**Activity**
Exactly reproduce the line containing "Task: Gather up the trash" and all later lines to the end of the entries, leaving the pictures out of your copy.

------ Provided entries ------

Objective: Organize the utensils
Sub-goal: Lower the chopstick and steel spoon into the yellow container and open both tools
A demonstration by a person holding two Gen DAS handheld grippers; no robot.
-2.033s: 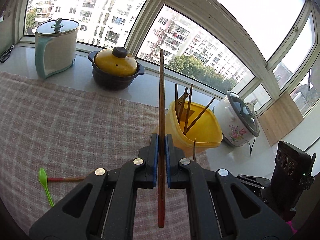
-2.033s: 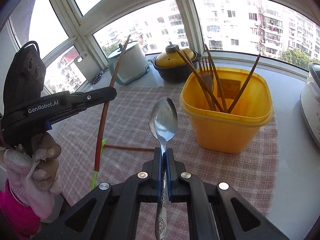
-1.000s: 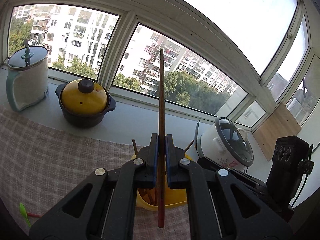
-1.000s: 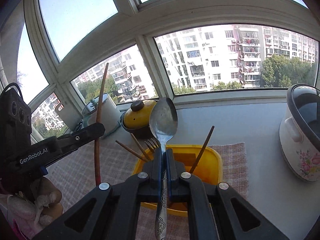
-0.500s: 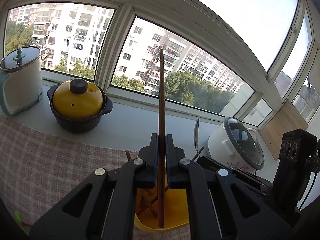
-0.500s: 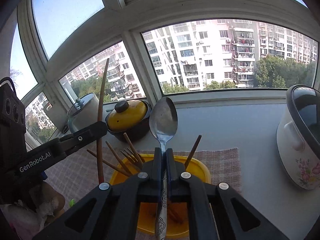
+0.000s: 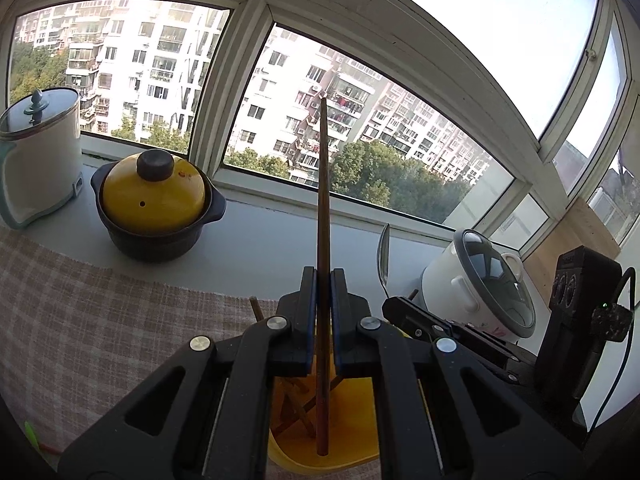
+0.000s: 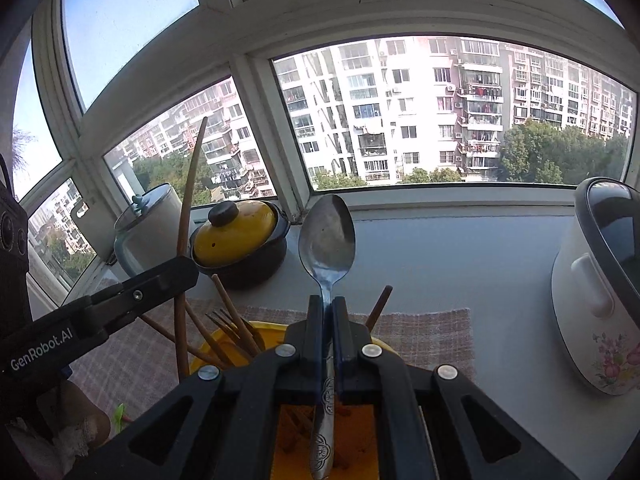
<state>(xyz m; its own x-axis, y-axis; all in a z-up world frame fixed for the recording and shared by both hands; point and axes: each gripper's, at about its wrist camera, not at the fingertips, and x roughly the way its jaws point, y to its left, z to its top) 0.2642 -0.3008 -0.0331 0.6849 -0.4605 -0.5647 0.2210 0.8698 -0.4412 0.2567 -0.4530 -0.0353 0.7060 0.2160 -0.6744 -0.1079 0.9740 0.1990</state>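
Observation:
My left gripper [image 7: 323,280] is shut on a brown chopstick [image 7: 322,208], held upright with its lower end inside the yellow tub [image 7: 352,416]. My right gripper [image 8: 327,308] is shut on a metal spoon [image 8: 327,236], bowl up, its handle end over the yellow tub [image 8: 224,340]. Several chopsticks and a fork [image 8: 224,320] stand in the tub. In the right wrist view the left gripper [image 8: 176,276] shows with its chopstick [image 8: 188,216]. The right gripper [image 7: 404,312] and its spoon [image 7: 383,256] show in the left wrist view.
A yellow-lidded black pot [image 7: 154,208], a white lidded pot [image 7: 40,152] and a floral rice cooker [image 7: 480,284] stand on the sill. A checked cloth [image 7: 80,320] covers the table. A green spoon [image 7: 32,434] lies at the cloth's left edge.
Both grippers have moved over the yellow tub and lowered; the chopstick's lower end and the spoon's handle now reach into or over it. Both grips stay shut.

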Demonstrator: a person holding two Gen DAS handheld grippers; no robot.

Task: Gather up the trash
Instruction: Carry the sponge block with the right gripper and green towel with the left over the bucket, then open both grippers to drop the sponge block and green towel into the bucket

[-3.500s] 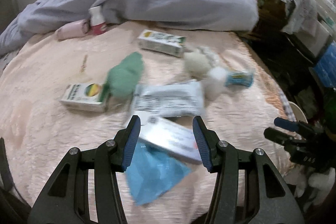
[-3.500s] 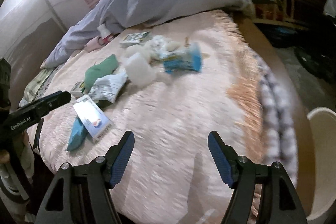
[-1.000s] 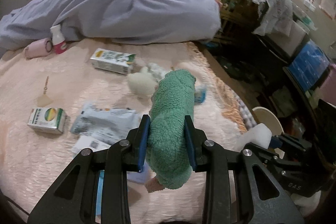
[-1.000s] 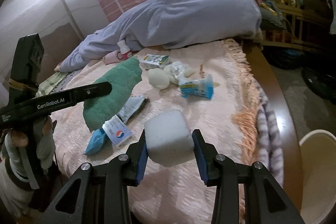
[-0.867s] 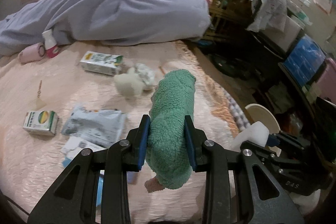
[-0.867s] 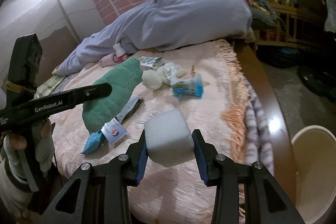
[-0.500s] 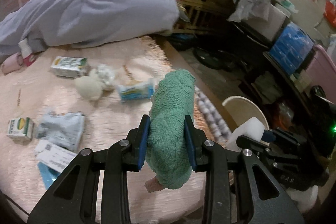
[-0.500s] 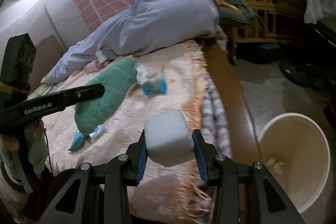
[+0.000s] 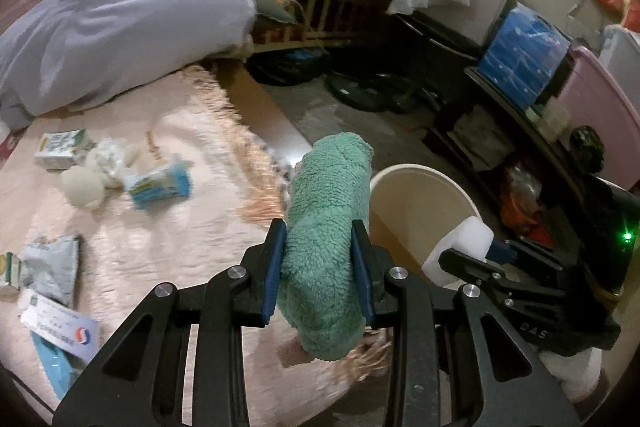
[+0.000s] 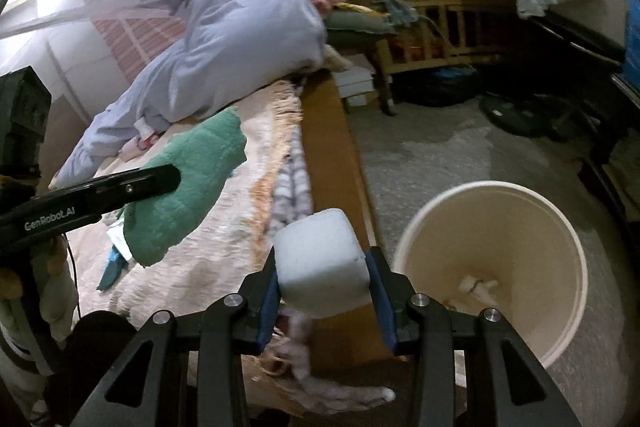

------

**Task answer**
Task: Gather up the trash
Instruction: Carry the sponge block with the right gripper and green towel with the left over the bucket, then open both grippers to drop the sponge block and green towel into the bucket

[-3.500s] 
[-3.500s] 
[-1.000s] 
[-1.000s] 
[-0.867s] 
[-0.867s] 
[-0.500s] 
[-0.500s] 
[+0.000s] 
[+0.000s] 

Nothing further is needed for this exercise.